At the annual meeting in 2010, the IMC was introduced to the EML congruence checker (ECC) project, and the development of a tool for reporting on EML datasets using metrics that are being established by the Information Manager's Committee. "Dataset congruence" is the agreement between a data entity and its EML metadata, and reflects the degree to which EML-described data can be automatically loaded and used, e.g., by a workflow. The first iteration of the checker is being developed as part of the NIS Data Manager Web Services, which wrapped up its testing phase in June. Please understand that 2011 represents just the first iteration of the reporting components. During 2011, we plan to use the report web service to generate a baseline report for all dataset currently in the NIS. During 2012, the working group will continue to review the dataset-checks with input from the IMC.

Here is the planned timeline for the 2011 reports:

Late July/Aug access data URLs in EML metadata currently in the NIS Metacat catalog
Sept 1 draft baseline reports sent to both the Network and sites
Sept (tentative) At the IMC annual meeting, report and/or break out session for feedback or discussion
Dec 31 final baseline report sent to network and sites

The report web service currently has five checks which can produce a basic report on data availability and a rough estimate of the amount of data. The checks are:

  1. The content of the EML path //dataTable/physical/distribution/online/url returns content (of any kind)
  2. The URL data can be read into a database from its metadata, and the first data record can be returned (excluding the header)
  3. Data is displayed from the URL (information only).
  4. The table can be loaded into a relational database
  5. The number of rows in a table that were successfully loaded is returned, and compared to the value found in metadata.
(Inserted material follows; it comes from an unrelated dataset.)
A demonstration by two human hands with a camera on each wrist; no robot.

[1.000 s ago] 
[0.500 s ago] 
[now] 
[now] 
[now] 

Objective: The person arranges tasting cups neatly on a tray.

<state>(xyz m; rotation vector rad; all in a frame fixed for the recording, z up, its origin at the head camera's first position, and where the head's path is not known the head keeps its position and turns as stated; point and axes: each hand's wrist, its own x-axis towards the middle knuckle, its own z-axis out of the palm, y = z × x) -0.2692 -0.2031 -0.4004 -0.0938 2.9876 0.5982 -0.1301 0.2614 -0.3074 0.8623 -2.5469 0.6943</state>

The Data Manager Tiger Team has established a Google document which is accumulating dataset features to be reported on. The initial content of the list was contributed by the IMC at breakouts during the 2010 annual meeting (KBS), and by the EML Metrics working group. The Data Manager Tiger Team also proposed an XML format for report results, which can be transformed into a variety of formats. Further work on report tools will coincide with work on the Metadata Manager and Data Package Manager NIS modules.

Before the IMC annual meeting, each site will receive a report of their datasets and associated data currently contributed to the NIS (i.e, in Metacat). If sites use NIS Data Access Server (DAS) URLs and proxies, that system will pass the data URL to the dataset checker. Likewise, the web services are also able to read a distribution URL that returns data without human participation (i.e., a form). Currently however, the ECC cannot read data enclosed by <inline> elements (as of mid-June).

Following is a brief description of the anticipated reports. The work will be carried out by Margaret O'Brien using funds from a "NIS IM buy-out" during the latter part of 2011. Contact her for more information.

1. A Network-wide report by site showing the number of positive responses for each of the 3 checks.

Site # dataset entities # live data URLs # URLs w/data # tables attempted # tables loaded Total # records loaded Notes
[acronym] [Count of data entities in site’s scope] [count of check 1 positive responses] [count of check 2 positive responses] [count of check 3 positive responses] [count of check 4 positive responses] [sum of check 5 data records counted] As needed

2. For each site, we anticipate a summary similar to the one above, plus the results from each data table. Remember that this is an early iteration of the checker, and not all planned functions are available. The exact format of the report is still in development, and samples will be sent intermittently for feedback.